Percibí que quien debía ocupar el que representaba el asiento de Nuestro Señor Jesucristo era el hierofante o sumo sacerdote. Había degollado al toro, y llevaba puesta una especie de casco coronado con una enorme cornamenta, tal era su afán de blasfemar.
Era un hombre de arrogante apostura, revestido con una especia de túnica blanca, en la cual se veían bordados el sol, la luna, y otras figuras simbólicas.
Parecía eufórico, porque movíase de arriba abajo gritando en una extraña lengua bajo aquella descomunal testa mientras hacía gestos obscenos y procaces, insinuándose a las oficiantes desnudas, susurrando al oído a los antiapóstoles.
Tan solo una persona, supuse que el que hacía de antiJudas, permanecía asustado, con la cara desencajada, mirando a un lado y otro como ajeno a lo que estaba ocurriendo. Debían haberle suministrado un narcótico. Más tarde entendí que se aprestaban a sacrificarlo en aquella ceremonia.

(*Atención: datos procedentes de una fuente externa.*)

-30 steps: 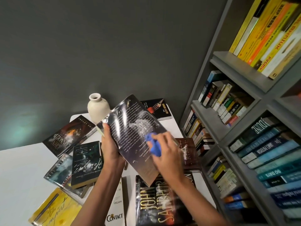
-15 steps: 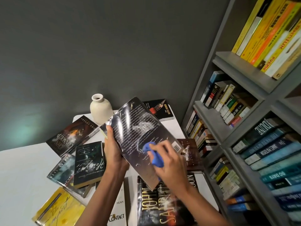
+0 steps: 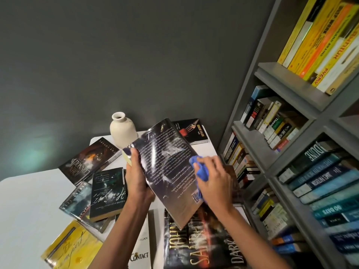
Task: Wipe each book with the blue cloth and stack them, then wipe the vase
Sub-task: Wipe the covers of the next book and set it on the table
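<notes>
While the left hand (image 3: 136,177) keeps the same hold as a second ago, we see the right hand (image 3: 215,179) has carried the blue cloth (image 3: 200,169) out from the middle of the cover toward its right-hand edge, so that the barcode box now shows just below the hand rather than beside it. We find the dark glossy book (image 3: 167,167) held up off the tabletop (image 3: 29,200), tilted with its back cover toward us, above the other books and just in front of the cream vase (image 3: 123,131). Our left hand grips the book along its left edge, thumb laid across the cover near the upper corner and fingers wrapped behind it. Our right hand comes in from the lower right, fingers curled round the bunched cloth and pressing it onto the cover. Spread on the tabletop below lie the John Connolly book (image 3: 87,160), the yellow book (image 3: 71,247), the white Contact book (image 3: 141,249) and the John Sandford book (image 3: 194,245), unstacked. To the right stands the grey bookshelf (image 3: 272,113), full of books.
</notes>
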`<state>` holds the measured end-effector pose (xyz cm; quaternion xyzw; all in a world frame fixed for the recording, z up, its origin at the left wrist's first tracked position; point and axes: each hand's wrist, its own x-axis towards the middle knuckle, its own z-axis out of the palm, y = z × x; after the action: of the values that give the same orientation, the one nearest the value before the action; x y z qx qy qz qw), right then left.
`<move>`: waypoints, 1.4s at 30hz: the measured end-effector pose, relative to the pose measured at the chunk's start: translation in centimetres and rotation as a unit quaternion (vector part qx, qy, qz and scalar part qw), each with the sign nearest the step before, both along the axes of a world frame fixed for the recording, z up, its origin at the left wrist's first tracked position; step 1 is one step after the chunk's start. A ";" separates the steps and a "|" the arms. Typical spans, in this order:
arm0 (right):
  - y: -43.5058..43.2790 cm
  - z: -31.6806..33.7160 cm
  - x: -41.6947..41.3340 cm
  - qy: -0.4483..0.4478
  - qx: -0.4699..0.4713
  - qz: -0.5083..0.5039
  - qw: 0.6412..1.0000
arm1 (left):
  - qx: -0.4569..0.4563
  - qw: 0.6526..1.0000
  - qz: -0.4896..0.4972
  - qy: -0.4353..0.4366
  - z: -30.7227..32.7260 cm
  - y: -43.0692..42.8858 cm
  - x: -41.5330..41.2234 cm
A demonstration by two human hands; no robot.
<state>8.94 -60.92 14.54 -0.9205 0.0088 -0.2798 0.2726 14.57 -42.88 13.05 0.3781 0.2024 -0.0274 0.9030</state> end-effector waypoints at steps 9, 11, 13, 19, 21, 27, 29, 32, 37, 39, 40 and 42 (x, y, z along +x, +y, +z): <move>1.3 -0.2 -1.7 -0.015 0.001 0.087 0.996 | 0.010 1.000 0.002 0.005 0.4 -0.1 -0.2; 0.0 0.0 -0.3 -0.011 0.012 0.024 1.000 | 0.005 1.000 -0.008 0.006 0.4 -0.1 -0.6; 0.1 1.2 2.0 -0.016 0.018 -0.018 1.000 | 0.016 1.000 -0.013 0.015 0.8 -0.9 -1.0; 3.3 1.5 0.2 -0.031 0.022 0.093 0.995 | 0.027 1.000 -0.001 0.000 1.1 -1.5 -0.6; 2.0 0.4 -1.0 -0.023 0.029 0.088 0.995 | 0.024 1.000 -0.005 -0.007 1.1 -0.9 -0.9; 2.2 3.3 3.9 -0.041 0.031 -0.003 0.999 | 0.030 0.999 -0.019 -0.003 2.0 -1.7 -1.1; 3.7 3.5 2.7 -0.046 0.023 0.069 0.996 | 0.035 0.999 -0.015 0.001 2.4 -1.7 -0.9; 3.4 1.3 -0.7 -0.032 0.013 0.148 0.988 | 0.040 0.999 -0.019 -0.009 2.3 -0.9 -0.9; 1.5 2.4 3.0 -0.040 0.039 -0.006 0.998 | 0.061 0.997 -0.043 -0.036 2.2 -1.0 -1.6; 2.9 4.2 4.2 -0.056 0.039 -0.003 0.998 | 0.076 0.995 -0.053 -0.041 2.7 -1.6 -1.6; 3.7 4.6 4.0 -0.057 0.026 0.024 0.998 | 0.087 0.994 -0.049 -0.042 3.0 -1.7 -1.6; 5.0 4.5 2.7 -0.048 -0.014 0.101 0.994 | 0.112 0.992 -0.038 -0.048 3.2 -1.7 -1.4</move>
<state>11.66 -55.92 19.04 -0.9058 -0.1014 -0.2946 0.2870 13.19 -44.54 16.21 0.4852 0.1465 -0.0204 0.8618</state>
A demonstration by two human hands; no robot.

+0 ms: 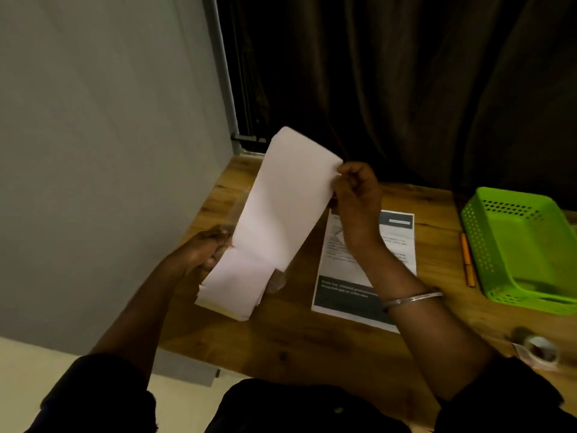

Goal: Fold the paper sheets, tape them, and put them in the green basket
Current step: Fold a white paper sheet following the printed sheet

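A white sheet (287,198) is held raised and tilted over the bench (312,339), with its lower end lying on the paper stack (231,292). Its upper right corner is pinched between the thumb and fingers of the right hand (356,195), on whose wrist a metal bangle (412,297) is worn. The left hand (206,250) is laid against the left side of the sheet where it meets the stack. It is blurred, so it cannot be told whether the paper is gripped or only touched. The stack is placed near the bench's left edge. A printed page (396,239) is spread flat at the middle of the bench, partly covered by the right forearm. The green basket (524,245) is set at the right edge, well apart from the sheet. An orange pencil (467,260) is laid just beside the basket's left wall. A blurred tape roll (540,351) is seen near the right front corner. A dark curtain (406,89) is hung behind the bench.
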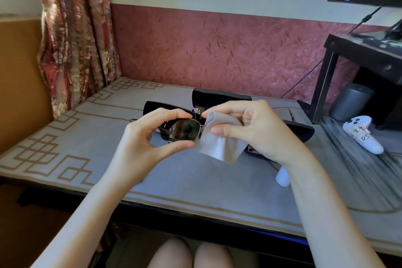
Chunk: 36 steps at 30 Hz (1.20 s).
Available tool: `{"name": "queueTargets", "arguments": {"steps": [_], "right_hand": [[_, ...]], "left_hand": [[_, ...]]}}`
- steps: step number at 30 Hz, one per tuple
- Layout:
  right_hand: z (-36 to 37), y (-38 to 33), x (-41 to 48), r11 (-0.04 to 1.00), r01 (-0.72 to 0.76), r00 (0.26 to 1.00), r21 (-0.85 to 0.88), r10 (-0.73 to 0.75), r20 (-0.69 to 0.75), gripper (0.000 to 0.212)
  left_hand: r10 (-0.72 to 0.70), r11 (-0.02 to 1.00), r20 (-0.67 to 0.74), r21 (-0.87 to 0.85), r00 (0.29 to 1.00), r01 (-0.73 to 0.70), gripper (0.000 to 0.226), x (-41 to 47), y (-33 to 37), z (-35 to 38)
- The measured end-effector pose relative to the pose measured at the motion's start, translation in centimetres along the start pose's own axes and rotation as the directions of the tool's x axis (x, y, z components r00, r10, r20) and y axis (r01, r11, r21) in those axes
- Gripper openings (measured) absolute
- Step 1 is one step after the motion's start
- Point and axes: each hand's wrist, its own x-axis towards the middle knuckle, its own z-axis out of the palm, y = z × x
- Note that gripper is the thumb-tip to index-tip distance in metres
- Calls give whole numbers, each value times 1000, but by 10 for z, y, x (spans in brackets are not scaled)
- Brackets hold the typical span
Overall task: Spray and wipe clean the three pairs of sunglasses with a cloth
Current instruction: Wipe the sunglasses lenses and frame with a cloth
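Observation:
My left hand (pixel 150 135) pinches a metal-framed pair of sunglasses (pixel 180 129) by the rim of one dark lens, lifted above the table. My right hand (pixel 250 125) grips a pale grey cloth (pixel 219 141) folded over the other lens, which is hidden. Behind my hands lies a black-framed pair of sunglasses (pixel 167 107) on the table. A white spray bottle (pixel 282 177) pokes out from under my right forearm, mostly hidden.
A black glasses case (pixel 219 95) stands behind my hands and another black case (pixel 302 129) lies to the right. The grey patterned table mat (pixel 87 137) covers the table. At the right stand a dark shelf (pixel 359 50), a grey cylinder (pixel 350 102) and a white controller (pixel 363 135).

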Motion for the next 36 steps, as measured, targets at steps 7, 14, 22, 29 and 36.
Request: {"name": "queueTargets", "arguments": {"steps": [7,14,22,29,36], "right_hand": [[12,-7,6,966,-9,1000,-258,8,-3,25],[9,-2,0,976,-79,988,-203,50,-143,29],[16,-1,-2,987,-25,989,-160,2,-147,7],[27,1,1,989,48,982,-142,-73,-173,7],[39,-2,3,984,4,992,-179,-28,-127,6]], "left_hand": [[9,1000,1,1,1000,-9,41,-4,-4,0],[8,1000,-3,10,1000,-8,40,-4,-5,-1],[-10,1000,-2,19,1000,10,40,-5,-5,0],[4,999,-18,35,1000,-3,43,-5,-5,-1],[23,997,29,75,999,-25,70,-6,-8,1]]}}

Estábamos todos en el palco, tan sorprendidos ante aquel espectáculo impío que nos encontrábamos apelotonados juntos en un rincón, alternándonos para asomarnos y mirar unos segundos. Hubo unos momentos en que nadie dijo nada, tal era nuestra estupefacción y nuestro temor a ser descubiertos.
Al final, haciendo de tripas corazón, me dispuse a cargar mi fusil que con tanta dificultad había llevado a cuestas todo el periplo y ajusté la mirilla. Me asomé junto a una columna con mucho cuidado y escudriñé el escenario.
No di crédito a mi suerte. Tenía un blanco fácil.
Tras arrancarse el casco para arengar con más fuerza a sus seguidores, en el punto de mira se me mostraba un sujeto conocido.
¡El de la cornamenta era el maldito portugués!